EXERCISE DETAILS: Start to finish, copy the data exactly.

Records excerpted from a collection:

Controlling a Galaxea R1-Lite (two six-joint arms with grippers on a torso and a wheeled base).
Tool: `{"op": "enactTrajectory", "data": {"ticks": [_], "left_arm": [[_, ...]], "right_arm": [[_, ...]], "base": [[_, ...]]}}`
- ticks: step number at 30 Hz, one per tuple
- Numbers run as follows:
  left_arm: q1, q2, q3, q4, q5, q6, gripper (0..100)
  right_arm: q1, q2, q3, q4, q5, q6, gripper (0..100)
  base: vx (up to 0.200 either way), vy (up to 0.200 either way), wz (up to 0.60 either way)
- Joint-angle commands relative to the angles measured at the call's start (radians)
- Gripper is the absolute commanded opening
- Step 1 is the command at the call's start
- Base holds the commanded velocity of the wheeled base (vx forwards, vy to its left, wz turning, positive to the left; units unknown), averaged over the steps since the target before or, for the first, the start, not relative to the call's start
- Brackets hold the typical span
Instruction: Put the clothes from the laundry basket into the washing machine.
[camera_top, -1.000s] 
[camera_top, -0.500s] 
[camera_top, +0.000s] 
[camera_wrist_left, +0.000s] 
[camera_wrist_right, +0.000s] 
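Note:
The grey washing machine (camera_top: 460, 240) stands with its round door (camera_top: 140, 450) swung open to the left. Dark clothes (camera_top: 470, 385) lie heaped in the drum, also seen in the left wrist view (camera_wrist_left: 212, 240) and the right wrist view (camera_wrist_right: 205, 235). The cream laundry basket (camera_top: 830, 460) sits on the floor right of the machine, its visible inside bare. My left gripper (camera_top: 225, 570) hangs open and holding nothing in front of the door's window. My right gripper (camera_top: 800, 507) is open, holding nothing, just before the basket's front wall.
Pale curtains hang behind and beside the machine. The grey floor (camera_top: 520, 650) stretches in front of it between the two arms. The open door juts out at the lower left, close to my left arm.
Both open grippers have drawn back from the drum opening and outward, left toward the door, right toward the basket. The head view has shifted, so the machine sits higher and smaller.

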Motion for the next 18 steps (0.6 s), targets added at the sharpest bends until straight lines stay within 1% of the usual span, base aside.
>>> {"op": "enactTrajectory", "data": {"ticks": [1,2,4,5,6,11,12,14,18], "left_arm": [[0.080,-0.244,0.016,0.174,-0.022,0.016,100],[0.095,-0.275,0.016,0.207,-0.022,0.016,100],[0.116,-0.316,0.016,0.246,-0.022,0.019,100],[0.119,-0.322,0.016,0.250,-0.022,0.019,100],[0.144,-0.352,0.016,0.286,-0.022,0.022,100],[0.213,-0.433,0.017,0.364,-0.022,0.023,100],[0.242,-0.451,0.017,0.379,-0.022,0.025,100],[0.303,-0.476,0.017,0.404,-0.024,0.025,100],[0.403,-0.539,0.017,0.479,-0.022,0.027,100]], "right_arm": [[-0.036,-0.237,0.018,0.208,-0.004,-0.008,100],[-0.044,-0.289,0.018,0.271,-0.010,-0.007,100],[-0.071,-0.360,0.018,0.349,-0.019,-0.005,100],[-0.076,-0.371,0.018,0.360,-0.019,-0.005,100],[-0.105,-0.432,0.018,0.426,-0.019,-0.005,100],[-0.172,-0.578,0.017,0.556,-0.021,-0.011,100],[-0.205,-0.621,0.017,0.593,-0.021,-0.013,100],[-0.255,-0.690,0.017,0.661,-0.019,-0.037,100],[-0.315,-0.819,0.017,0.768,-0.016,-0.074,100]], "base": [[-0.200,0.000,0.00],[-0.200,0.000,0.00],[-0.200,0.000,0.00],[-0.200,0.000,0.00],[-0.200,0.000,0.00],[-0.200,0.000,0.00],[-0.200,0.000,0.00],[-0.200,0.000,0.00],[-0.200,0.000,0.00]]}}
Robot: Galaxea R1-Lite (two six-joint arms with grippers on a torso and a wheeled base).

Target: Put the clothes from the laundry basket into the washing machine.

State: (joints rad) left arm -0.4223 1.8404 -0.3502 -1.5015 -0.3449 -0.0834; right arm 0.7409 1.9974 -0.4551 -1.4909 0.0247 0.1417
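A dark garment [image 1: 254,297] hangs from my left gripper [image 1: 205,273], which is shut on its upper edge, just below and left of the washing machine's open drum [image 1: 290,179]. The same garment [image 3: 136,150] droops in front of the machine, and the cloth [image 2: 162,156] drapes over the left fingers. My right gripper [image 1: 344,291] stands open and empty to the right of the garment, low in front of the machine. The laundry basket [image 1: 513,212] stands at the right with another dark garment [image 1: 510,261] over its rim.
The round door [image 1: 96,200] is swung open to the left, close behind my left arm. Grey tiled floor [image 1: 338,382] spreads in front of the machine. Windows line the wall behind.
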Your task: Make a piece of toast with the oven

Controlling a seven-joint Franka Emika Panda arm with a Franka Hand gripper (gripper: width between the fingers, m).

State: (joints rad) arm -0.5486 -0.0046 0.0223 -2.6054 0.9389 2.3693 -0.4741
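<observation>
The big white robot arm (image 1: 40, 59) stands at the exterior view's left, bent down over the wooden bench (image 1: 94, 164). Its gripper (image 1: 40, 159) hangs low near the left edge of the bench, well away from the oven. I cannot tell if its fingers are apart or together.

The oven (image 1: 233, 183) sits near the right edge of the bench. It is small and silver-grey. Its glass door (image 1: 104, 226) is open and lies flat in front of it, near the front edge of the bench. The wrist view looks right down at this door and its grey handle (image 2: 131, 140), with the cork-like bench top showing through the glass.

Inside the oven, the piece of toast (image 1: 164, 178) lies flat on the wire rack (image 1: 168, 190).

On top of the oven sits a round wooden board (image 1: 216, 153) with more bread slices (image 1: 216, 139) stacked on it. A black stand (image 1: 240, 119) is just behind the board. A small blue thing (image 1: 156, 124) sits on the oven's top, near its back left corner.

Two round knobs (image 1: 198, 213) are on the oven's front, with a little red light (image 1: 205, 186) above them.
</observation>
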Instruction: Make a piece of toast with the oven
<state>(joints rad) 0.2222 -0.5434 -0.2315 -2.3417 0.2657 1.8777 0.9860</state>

SOLUTION TO THE PROBLEM:
Controlling a Galaxea R1-Lite (two six-joint arms with grippers on a torso and a wheeled base).
Tool: `{"op": "enactTrajectory", "data": {"ticks": [_], "left_arm": [[_, ...]], "right_arm": [[_, ...]], "base": [[_, ...]]}}`
- ticks: step number at 30 Hz, one per tuple
- Numbers run as follows:
  left_arm: q1, q2, q3, q4, q5, q6, gripper (0..100)
  right_arm: q1, q2, q3, q4, q5, q6, gripper (0..100)
  base: vx (up to 0.200 either way), vy (up to 0.200 either way), wz (up to 0.60 either way)
- Joint-angle commands relative to the angles measured at the call's start (radians)
- Gripper is the absolute commanded opening
- Step 1 is the command at the call's start
- Base holds the commanded velocity of the wheeled base (vx forwards, vy to its left, wz turning, positive to the left; units unknown), averaged over the steps since the target before or, for the first, the start, not relative to the call's start
- Brackets hold the typical span
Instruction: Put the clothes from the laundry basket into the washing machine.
[camera_top, -1.000s] 
[camera_top, -0.500s] 
[camera_top, +0.000s] 
[camera_wrist_left, +0.000s] 
[camera_wrist_right, +0.000s] 
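Note:
The grey washing machine (camera_top: 460, 240) stands with its round door (camera_top: 140, 450) swung open to the left. Dark clothes (camera_top: 470, 385) lie heaped in the drum, also seen in the left wrist view (camera_wrist_left: 212, 240) and the right wrist view (camera_wrist_right: 205, 235). The cream laundry basket (camera_top: 830, 460) sits on the floor right of the machine, its visible inside bare. My left gripper (camera_top: 225, 570) hangs open and holding nothing in front of the door's window. My right gripper (camera_top: 800, 507) is open, holding nothing, just before the basket's front wall.
Pale curtains hang behind and beside the machine. The grey floor (camera_top: 520, 650) stretches in front of it between the two arms. The open door juts out at the lower left, close to my left arm.
Both open grippers have drawn back from the drum opening and outward, left toward the door, right toward the basket. The head view has shifted, so the machine sits higher and smaller.
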
Motion for the next 18 steps (0.6 s), targets added at the sharpest bends until straight lines stay within 1% of the usual span, base aside.
>>> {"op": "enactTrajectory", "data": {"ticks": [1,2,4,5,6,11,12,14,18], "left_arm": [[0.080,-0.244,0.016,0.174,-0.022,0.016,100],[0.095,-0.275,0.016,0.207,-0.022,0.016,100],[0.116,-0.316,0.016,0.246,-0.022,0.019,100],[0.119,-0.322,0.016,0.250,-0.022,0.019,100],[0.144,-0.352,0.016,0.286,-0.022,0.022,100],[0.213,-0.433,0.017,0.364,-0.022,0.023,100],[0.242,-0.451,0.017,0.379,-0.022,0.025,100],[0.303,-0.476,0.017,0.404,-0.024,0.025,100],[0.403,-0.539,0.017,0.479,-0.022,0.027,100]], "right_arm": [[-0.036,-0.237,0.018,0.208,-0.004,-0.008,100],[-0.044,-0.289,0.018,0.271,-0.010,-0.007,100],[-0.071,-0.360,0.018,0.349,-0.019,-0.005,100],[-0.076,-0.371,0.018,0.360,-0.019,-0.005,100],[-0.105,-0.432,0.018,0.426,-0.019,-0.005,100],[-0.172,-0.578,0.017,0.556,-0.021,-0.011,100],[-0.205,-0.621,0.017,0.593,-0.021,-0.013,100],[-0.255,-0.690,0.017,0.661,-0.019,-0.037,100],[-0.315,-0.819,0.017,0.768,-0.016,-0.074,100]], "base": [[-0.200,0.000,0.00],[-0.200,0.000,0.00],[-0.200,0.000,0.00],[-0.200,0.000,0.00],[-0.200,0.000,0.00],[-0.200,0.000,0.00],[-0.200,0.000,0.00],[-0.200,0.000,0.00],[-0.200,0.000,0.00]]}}
Robot: Galaxea R1-Lite (two six-joint arms with grippers on a torso and a wheeled base).

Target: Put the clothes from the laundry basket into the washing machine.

State: (joints rad) left arm -0.4223 1.8404 -0.3502 -1.5015 -0.3449 -0.0834; right arm 0.7409 1.9974 -0.4551 -1.4909 0.0247 0.1417
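A dark garment [image 1: 254,297] hangs from my left gripper [image 1: 205,273], which is shut on its upper edge, just below and left of the washing machine's open drum [image 1: 290,179]. The same garment [image 3: 136,150] droops in front of the machine, and the cloth [image 2: 162,156] drapes over the left fingers. My right gripper [image 1: 344,291] stands open and empty to the right of the garment, low in front of the machine. The laundry basket [image 1: 513,212] stands at the right with another dark garment [image 1: 510,261] over its rim.
The round door [image 1: 96,200] is swung open to the left, close behind my left arm. Grey tiled floor [image 1: 338,382] spreads in front of the machine. Windows line the wall behind.
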Your task: Make a piece of toast with the oven

Controlling a seven-joint Franka Emika Panda arm with a Franka Hand gripper (gripper: width between the fingers, m).

State: (joints rad) arm -0.5486 -0.0046 0.0223 -2.6054 0.9389 2.3693 -0.4741
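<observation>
The big white robot arm (image 1: 40, 59) stands at the exterior view's left, bent down over the wooden bench (image 1: 94, 164). Its gripper (image 1: 40, 159) hangs low near the left edge of the bench, well away from the oven. I cannot tell if its fingers are apart or together.

The oven (image 1: 233, 183) sits near the right edge of the bench. It is small and silver-grey. Its glass door (image 1: 104, 226) is open and lies flat in front of it, near the front edge of the bench. The wrist view looks right down at this door and its grey handle (image 2: 131, 140), with the cork-like bench top showing through the glass.

Inside the oven, the piece of toast (image 1: 164, 178) lies flat on the wire rack (image 1: 168, 190).

On top of the oven sits a round wooden board (image 1: 216, 153) with more bread slices (image 1: 216, 139) stacked on it. A black stand (image 1: 240, 119) is just behind the board. A small blue thing (image 1: 156, 124) sits on the oven's top, near its back left corner.

Two round knobs (image 1: 198, 213) are on the oven's front, with a little red light (image 1: 205, 186) above them.
</observation>
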Instruction: Make a piece of toast with the oven
<state>(joints rad) 0.2222 -0.5434 -0.2315 -2.3417 0.2657 1.8777 0.9860</state>

No more output will be given.